> Task description
Your answer must be a word-for-word copy of the listing, with all pictures excluded.

> Raw data
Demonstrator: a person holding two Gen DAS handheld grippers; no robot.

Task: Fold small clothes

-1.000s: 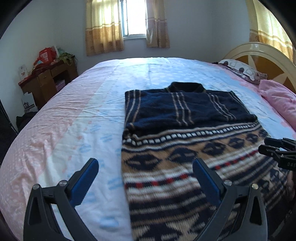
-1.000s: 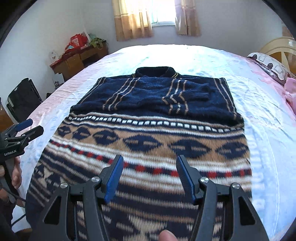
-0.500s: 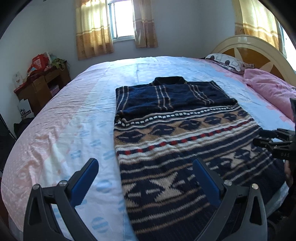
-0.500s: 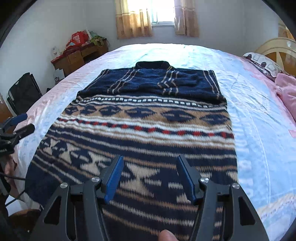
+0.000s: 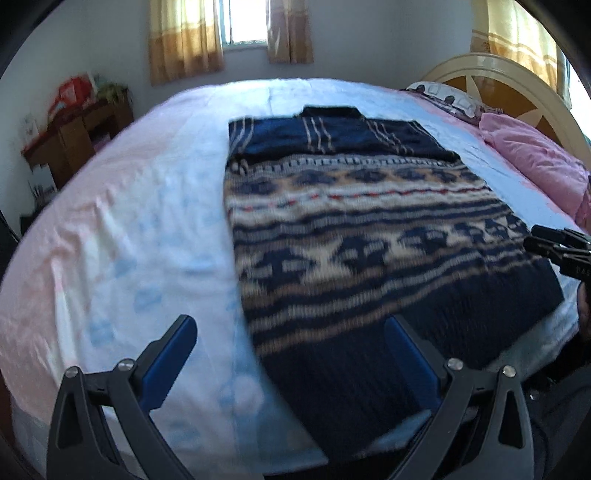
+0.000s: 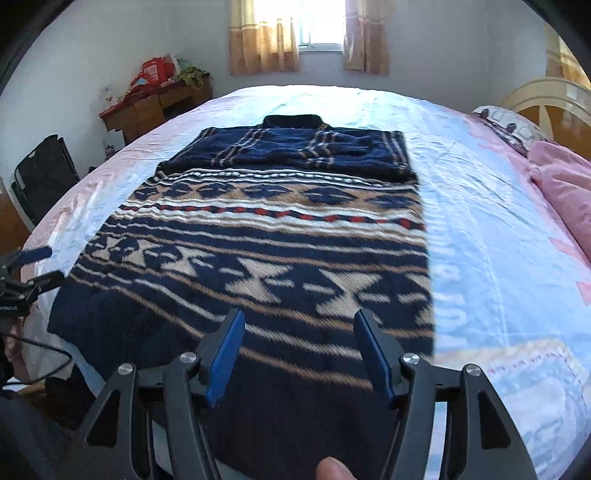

> Task answer
Demonstrator: a person holding two Gen DAS handheld grippers; no robot.

Task: Fold small clothes

-1.000s: 
-1.000s: 
-0.500s: 
-0.500s: 
+0.000s: 
+0.000s: 

This answer requires no additional content.